Mas é preciso reconhecer que o saneamento, a habitação e o transporte urbano nunca recuperaram o patamar de investimento dos anos 1970 até a data em que este texto é escrito. A Política Nacional de Saneamento foi orientada pelo Plano Nacional do Saneamento (Planasa) e sustentada pelo Sistema Financeiro do Saneamento (SFS), cuja principal fonte era o FGTS. O regime militar conduziu a concentração dos serviços de água e esgotos nas empresas estaduais, induzindo a formação de empresas públicas fortes e enfraquecendo a autonomia municipal. Empréstimos federais foram usados de forma até coercitiva para quebrar a resistência de municípios à entrega da concessão dos serviços para as empresas estaduais (Maricato, 1984). A extensão da rede de água tratada nas periferias metropolitanas promovida pelo Planasa logrou acelerar a tendência de queda da mortalidade infantil, mostrando que em parcelas das políticas públicas algum planejamento foi elaborado e aplicado – ainda que de forma autoritária -, o que não é comum na história do Brasil urbano. Faziam parte do SFH e do SFS os agentes da política habitacional, as Companhias Habitacionais (Cohab) e as empresas ou autarquias, agentes responsáveis pela implementação da política de saneamento. O papel desses agentes era definido centralmente pelo governo federal. Portanto, tratava-se de uma estrutura concentrada e centralizada, que operava segundo regras definidas pelo governo federal. Até mesmo o desenho de conjuntos habitacionais era repetido em diferentes regiões do país, independentemente do clima e da cultura local (Maricato, 1984).
Em que pese a concentração da renda promovida pelo governo ditatorial, as periferias metropolitanas continuavam a constituir um espaço de oportunidades de assentamento para as massas que migravam para as cidades, já que o significativo crescimento econômico assegurava oportunidades de trabalho formal ou informal.
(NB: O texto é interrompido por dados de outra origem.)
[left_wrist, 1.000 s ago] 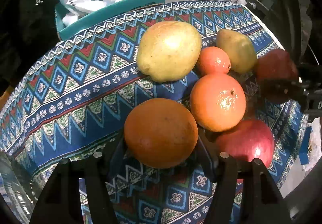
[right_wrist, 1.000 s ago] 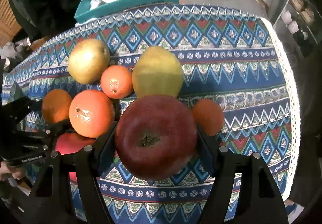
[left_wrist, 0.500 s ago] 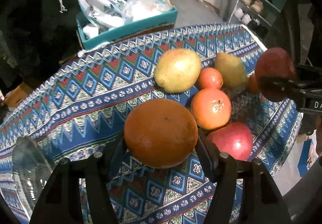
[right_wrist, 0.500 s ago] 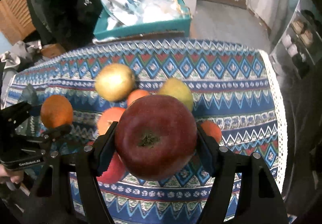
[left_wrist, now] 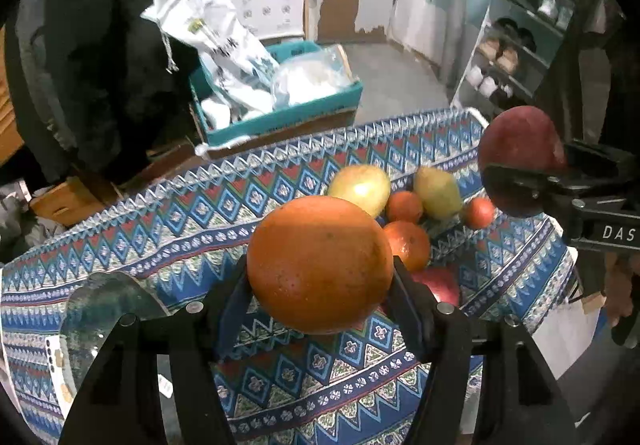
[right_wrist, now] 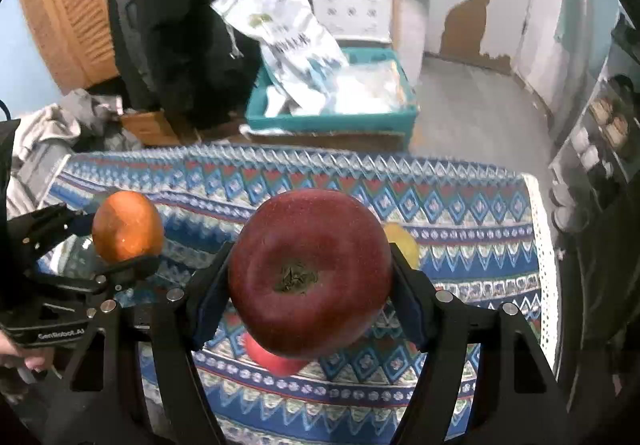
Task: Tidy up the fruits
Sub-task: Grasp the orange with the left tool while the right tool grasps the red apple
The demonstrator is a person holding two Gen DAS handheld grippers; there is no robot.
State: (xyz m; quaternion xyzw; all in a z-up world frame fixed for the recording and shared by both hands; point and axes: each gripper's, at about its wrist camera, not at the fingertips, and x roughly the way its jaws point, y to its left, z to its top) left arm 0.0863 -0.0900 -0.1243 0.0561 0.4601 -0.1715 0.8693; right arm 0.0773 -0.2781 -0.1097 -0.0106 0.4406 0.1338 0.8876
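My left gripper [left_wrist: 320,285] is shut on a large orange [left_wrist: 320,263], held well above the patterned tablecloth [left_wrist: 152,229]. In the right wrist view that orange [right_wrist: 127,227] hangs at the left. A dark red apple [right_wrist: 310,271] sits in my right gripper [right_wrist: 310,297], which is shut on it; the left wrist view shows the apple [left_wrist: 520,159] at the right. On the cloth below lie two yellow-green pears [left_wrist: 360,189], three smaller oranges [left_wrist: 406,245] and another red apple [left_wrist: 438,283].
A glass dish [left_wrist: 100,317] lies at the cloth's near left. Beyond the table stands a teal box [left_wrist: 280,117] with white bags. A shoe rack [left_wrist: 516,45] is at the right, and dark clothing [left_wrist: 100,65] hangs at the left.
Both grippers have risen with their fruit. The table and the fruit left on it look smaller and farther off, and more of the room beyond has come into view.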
Durante mais de quatro décadas de industrialização tardia – de 1940 a 1980 -, o Produto Interno Bruto (PIB) brasileiro cresceu mais de 7% ao ano. Ao mesmo tempo, o país viveu altas taxas de urbanização, concentrada especialmente nas metrópoles, que asseguraram oferta abundante de força de trabalho barata. À industrialização com baixos salários correspondeu a urbanização dos baixos salários: autoconstrução da casa, ocupação irregular da terra, extensão horizontal de bairros sem urbanização cuja ocupação era viabilizada pelo precário transporte sobre rodas, indispensável para transportar a força de trabalho.
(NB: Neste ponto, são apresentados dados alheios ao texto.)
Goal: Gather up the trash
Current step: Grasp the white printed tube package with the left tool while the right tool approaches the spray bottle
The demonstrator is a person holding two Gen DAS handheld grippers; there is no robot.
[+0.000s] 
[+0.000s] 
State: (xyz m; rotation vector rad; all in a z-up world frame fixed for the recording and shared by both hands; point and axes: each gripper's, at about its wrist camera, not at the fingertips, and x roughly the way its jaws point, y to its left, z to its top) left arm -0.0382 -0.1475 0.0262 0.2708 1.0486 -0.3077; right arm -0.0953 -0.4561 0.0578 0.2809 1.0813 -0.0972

No início dos anos 1980, os investimentos em obras de habitação e saneamento, bem como em obras de infraestrutura urbana, tiveram uma queda abrupta em razão da crise fiscal. As políticas públicas de transporte, saneamento e habitação seguiram um rumo errático a partir de então. No governo Collor, as empresas de saneamento entraram em declínio por falta de recursos financeiros e, mais tarde (por ocasião do acordo do governo federal com Fundo Monetário Internacional (FMI) em 1998), foram orientadas para a privatização.4 A Resolução n. 2.521 do Conselho Monetário Nacional subordinou os empréstimos do FGTS para a área do saneamento à orientação do Ministério da Fazenda. Empréstimos seriam feitos apenas com a contrapartida da privatização dos serviços. Uma tentativa de constituir um marco regulatório para o setor foi a Lei Federal n.199, acordada pelas entidades envolvidas com o assunto, mas vetada na íntegra pelo presidente da República Fernando Henrique Cardoso (FHC), em 1997. A “queda de braço” que opunha interesses pró e contra a privatização do setor do saneamento impediu que se aprovasse um novo marco regulatório – o que aconteceu finalmente em 2007 – e essa área tão fundamental para a saúde, para o meio ambiente, para a economia, ficou indefinida por mais de duas décadas.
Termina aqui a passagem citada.